Fernanda Durán
La iniciativa ciudadana presentada por el abogado José Mario de la Garza Marroquín para reformar el Código Penal de San Luis Potosí y establecer que, en los delitos sexuales, el consentimiento sólo pueda entenderse como una manifestación libre, expresa e inequívoca, además de excluir la presunción de consentimiento prevista en el artículo 28, ha generado cuestionamientos entre especialistas en derecho penal y derechos humanos integrantes de la Alianza Internacional de Mujeres Feministas (AIMF).
La propuesta plantea adicionar un último párrafo al artículo 28 del Código Penal estatal para establecer que la presunción general de consentimiento no será aplicable en los delitos contra la libertad sexual, la seguridad sexual y el normal desarrollo psicosexual. Asimismo, incorpora al artículo 178, una definición de consentimiento afirmativo, al señalar que éste sólo existirá cuando la persona haya manifestado “mediante actos exteriores, concluyentes e inequívocos” su voluntad de participar en el acto, y precisa que no podrá presumirse del silencio, la pasividad o la falta de resistencia física.
En la exposición de motivos, De la Garza sostiene que la reforma retoma el principio del “solo sí es sí” impulsado en España tras el caso conocido como La Manada, aunque asegura haber incorporado las lecciones derivadas de aquella experiencia. A diferencia de la legislación española, afirma, su propuesta no modifica las penas ni fusiona los delitos de abuso y agresión sexual, sino que únicamente redefine el consentimiento y elimina la posibilidad de presumirlo en los delitos sexuales.
Especialistas plantean observaciones
Para la abogada penalista Claudia Espinosa Almaguer, la iniciativa parte de una interpretación discutible del artículo 28 del Código Penal.

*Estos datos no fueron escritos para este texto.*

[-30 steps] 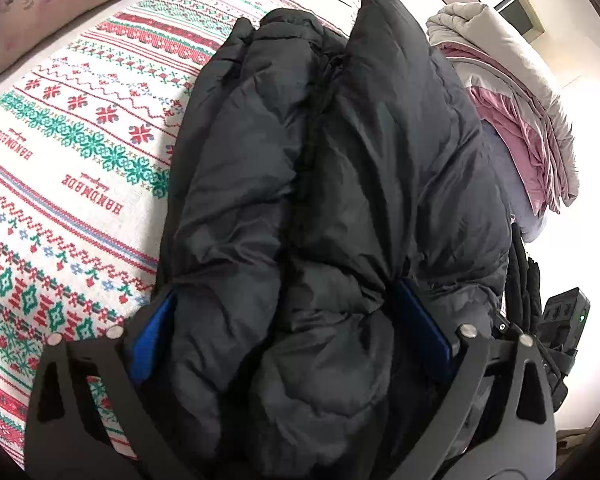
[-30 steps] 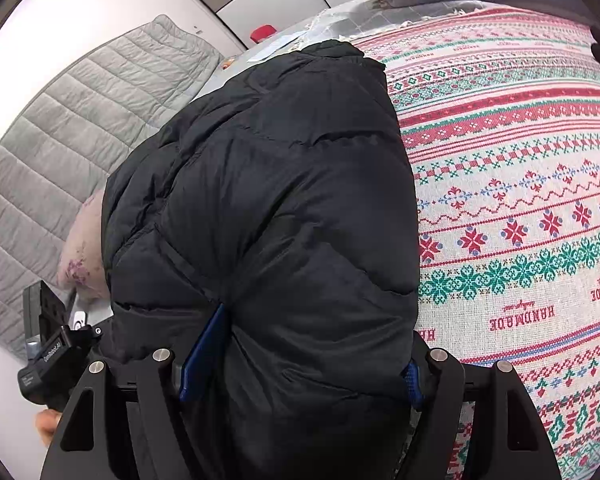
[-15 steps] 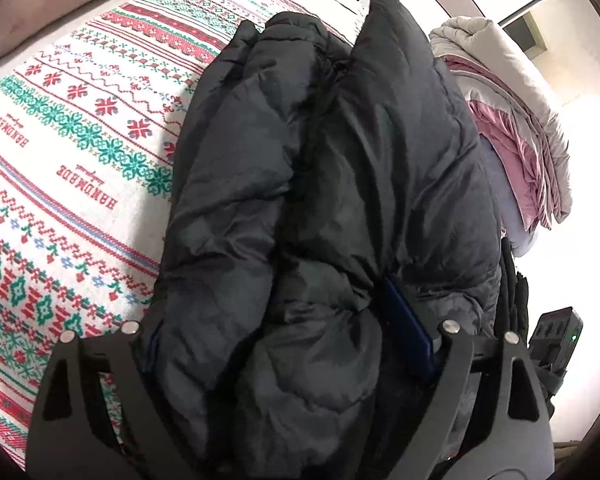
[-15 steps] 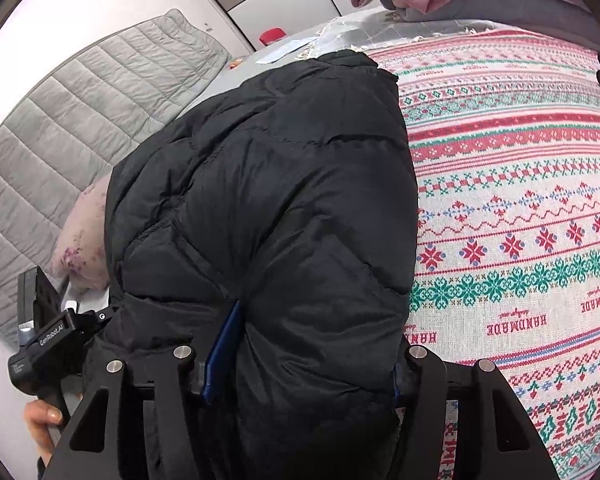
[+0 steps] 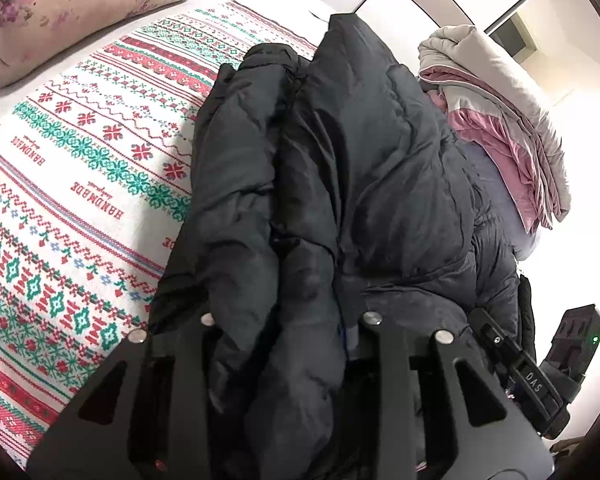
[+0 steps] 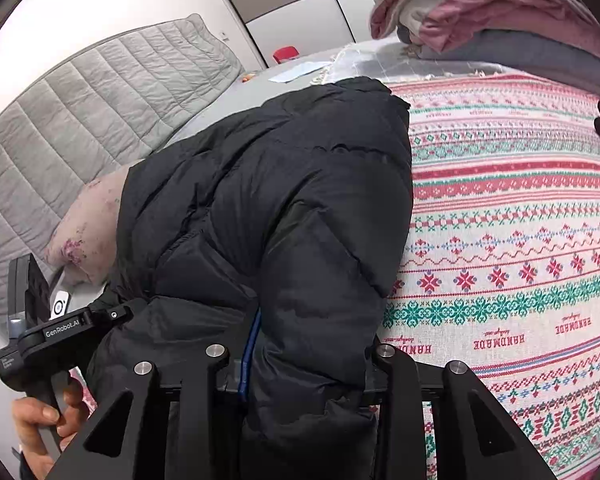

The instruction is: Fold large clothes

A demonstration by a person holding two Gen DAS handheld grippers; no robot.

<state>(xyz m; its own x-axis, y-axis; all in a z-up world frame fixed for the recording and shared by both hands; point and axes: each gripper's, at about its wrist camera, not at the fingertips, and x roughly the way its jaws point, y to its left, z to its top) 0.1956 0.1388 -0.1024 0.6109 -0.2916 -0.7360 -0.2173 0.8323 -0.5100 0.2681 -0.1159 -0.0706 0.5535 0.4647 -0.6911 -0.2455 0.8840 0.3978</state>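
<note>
A black puffer jacket lies folded lengthwise on the bed, its near end bunched up. My left gripper is closing its jaws on a thick fold of that end, and the padding fills the gap and hides the pads. From the other side, my right gripper is closing on another thick fold of the jacket. Only a sliver of one blue pad shows, pressed into the fabric. A hand holds the other gripper's black handle at the lower left.
The jacket rests on a white bedspread with red and green knit-style bands. A pink floral pillow lies at the head, before a grey quilted headboard. Pink and grey bedding is piled beyond the jacket.
Both pairs of jaws have drawn together from wide apart, squeezing the jacket's folds between them. The right gripper has risen a little and the fabric has bunched higher.
</note>
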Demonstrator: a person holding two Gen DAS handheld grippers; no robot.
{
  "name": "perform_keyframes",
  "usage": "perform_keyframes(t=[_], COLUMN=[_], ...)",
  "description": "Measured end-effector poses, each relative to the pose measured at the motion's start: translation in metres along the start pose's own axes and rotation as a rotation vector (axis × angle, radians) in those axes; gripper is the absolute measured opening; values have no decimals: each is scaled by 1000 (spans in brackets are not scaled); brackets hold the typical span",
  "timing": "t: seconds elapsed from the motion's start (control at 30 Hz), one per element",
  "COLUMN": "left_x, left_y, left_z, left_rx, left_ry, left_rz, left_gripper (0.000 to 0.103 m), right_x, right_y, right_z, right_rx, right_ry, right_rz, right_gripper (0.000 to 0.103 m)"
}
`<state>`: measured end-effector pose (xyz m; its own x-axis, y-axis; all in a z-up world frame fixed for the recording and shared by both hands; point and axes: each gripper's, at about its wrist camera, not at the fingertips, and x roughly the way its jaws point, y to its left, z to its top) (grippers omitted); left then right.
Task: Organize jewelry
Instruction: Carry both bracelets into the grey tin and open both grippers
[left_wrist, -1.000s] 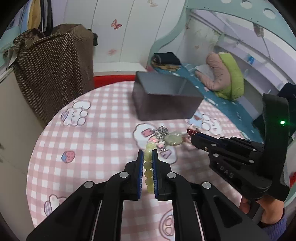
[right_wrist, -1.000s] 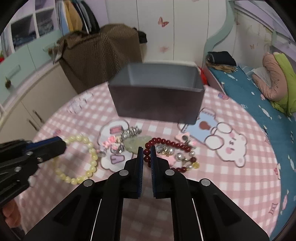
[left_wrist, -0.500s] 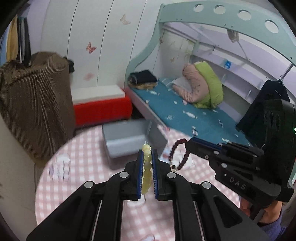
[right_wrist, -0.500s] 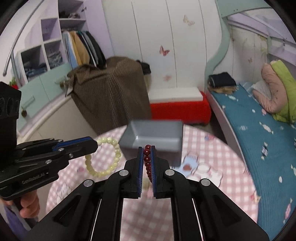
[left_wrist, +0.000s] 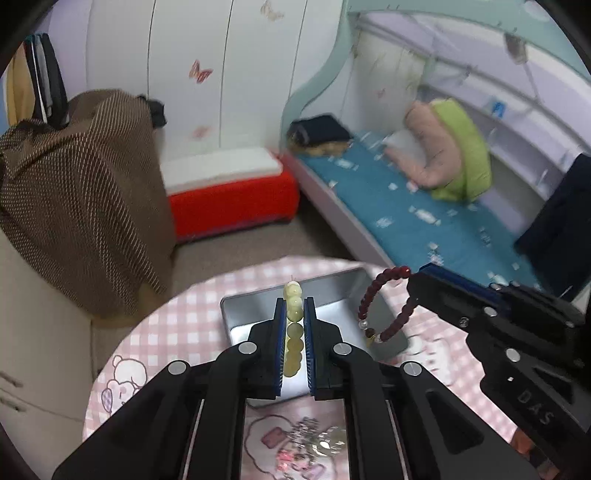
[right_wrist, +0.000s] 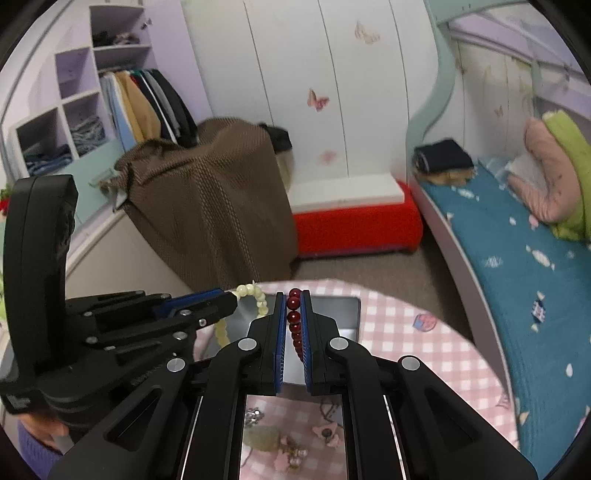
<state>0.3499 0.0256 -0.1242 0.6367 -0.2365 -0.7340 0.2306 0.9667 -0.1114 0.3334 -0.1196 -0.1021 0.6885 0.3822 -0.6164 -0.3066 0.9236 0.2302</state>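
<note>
My left gripper (left_wrist: 294, 308) is shut on a pale green bead bracelet (left_wrist: 293, 332), which hangs over the open grey box (left_wrist: 251, 314). My right gripper (right_wrist: 294, 301) is shut on a dark red bead bracelet (right_wrist: 294, 321), also above the grey box (right_wrist: 343, 314). From the left wrist view the red bracelet (left_wrist: 384, 306) dangles as a loop from the right gripper (left_wrist: 415, 280) over the box's right part. In the right wrist view the pale bracelet (right_wrist: 255, 299) hangs from the left gripper (right_wrist: 231, 301) at the box's left side.
More jewelry (left_wrist: 314, 443) lies on the pink checked round table (left_wrist: 166, 332) in front of the box, including a jade pendant (right_wrist: 264, 437) and pink charms. Beyond the table stand a red bench (left_wrist: 229, 199), a brown covered object (left_wrist: 81, 192) and a blue bed (left_wrist: 424, 206).
Both grippers have lifted their bracelets off the table and carried them forward and up. They now hang over the open box, which earlier lay farther ahead.
</note>
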Motion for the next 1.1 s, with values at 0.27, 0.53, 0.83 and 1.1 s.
perform_keyframes(t=[0.27,0.53,0.83,1.1], left_x=[34,39,9,-56], left_y=[8,7,-2,3], left_z=[-19,-23,-27,-37], left_rx=[-15,-25,-10,-53], left_ry=[82,96,24,-90], left_rz=[23,23,33,45], left_gripper=[8,23,55,70], right_x=[54,62,40,-26], right_y=[-12,-17,-21,-5], right_z=[-29,-41,-42,-43], right_rx=[24,41,75,36], right_ry=[108,126,109,5], right_rz=[-16,-29,-30,-91], right_gripper=[8,11,16,45])
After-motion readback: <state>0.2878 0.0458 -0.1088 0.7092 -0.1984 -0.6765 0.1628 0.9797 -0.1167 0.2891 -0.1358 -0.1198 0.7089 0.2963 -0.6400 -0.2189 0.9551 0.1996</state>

Explicó que esa disposición regula las excluyentes de responsabilidad penal de manera general y ya establece que el consentimiento debe otorgarse libremente y sin vicios, por lo que un consentimiento obtenido mediante violencia, amenazas o cualquier otra forma de coacción carece de efectos jurídicos.
Como ejemplo, señaló que si una persona accede a un acto sexual porque un agresor amenaza con matar a un familiar, el consentimiento se encuentra jurídicamente viciado, por lo que no constituye una excluyente de responsabilidad.
Asimismo, sostuvo que la presunción de consentimiento prevista en el último párrafo del artículo 28 está diseñada para supuestos distintos, relacionados con bienes jurídicos disponibles, y no para delitos que tutelan la libertad y seguridad sexual.
Por su parte, la abogada española también integrante de la AIMF Núria González López, especialista en derechos humanos que ha dado seguimiento a la aplicación de la denominada ley del “solo sí es sí” en España, coincidió en que el principal problema de aquella reforma fue la fusión de los delitos de abuso y agresión sexual, lo que redujo las penas y permitió la revisión de numerosas condenas.
No obstante, advirtió que, aun cuando una reforma mantenga separados los tipos penales, el concepto de consentimiento afirmativo continúa generando problemas en la práctica judicial. “Es imposible probar el tema del consentimiento”, afirmó.
Mencionó que, al tratarse de delitos que generalmente ocurren sin testigos, los jueces terminan infiriendo si existió o no consentimiento a partir de las circunstancias del caso, lo que, desde su perspectiva, dificulta la investigación penal.
La especialista sostuvo que el consentimiento “no puede estar en el centro del asunto”, pues consideró que ello desplaza la atención hacia la conducta de la víctima en lugar de concentrarse en los hechos denunciados y en la actuación del agresor.
Incluso afirmó que ese enfoque responde a una concepción “absolutamente machista y retrógrada”, ya que, en su opinión, traslada a las víctimas la carga de demostrar que no consintieron la agresión sexual.
Añadió que, a su juicio, el eje de la investigación debería descansar en la valoración del testimonio de la víctima, su coherencia y persistencia, y no en exigir una demostración específica sobre cómo manifestó o retiró su consentimiento durante los hechos.
Las observaciones de ambas especialistas contrastan con la justificación presentada por el promovente, quien sostiene que su iniciativa fortalece la protección de las víctimas al precisar el concepto de consentimiento y eliminar cualquier posibilidad de presumirlo en los delitos sexuales, sin modificar las penas previstas por la legislación vigente.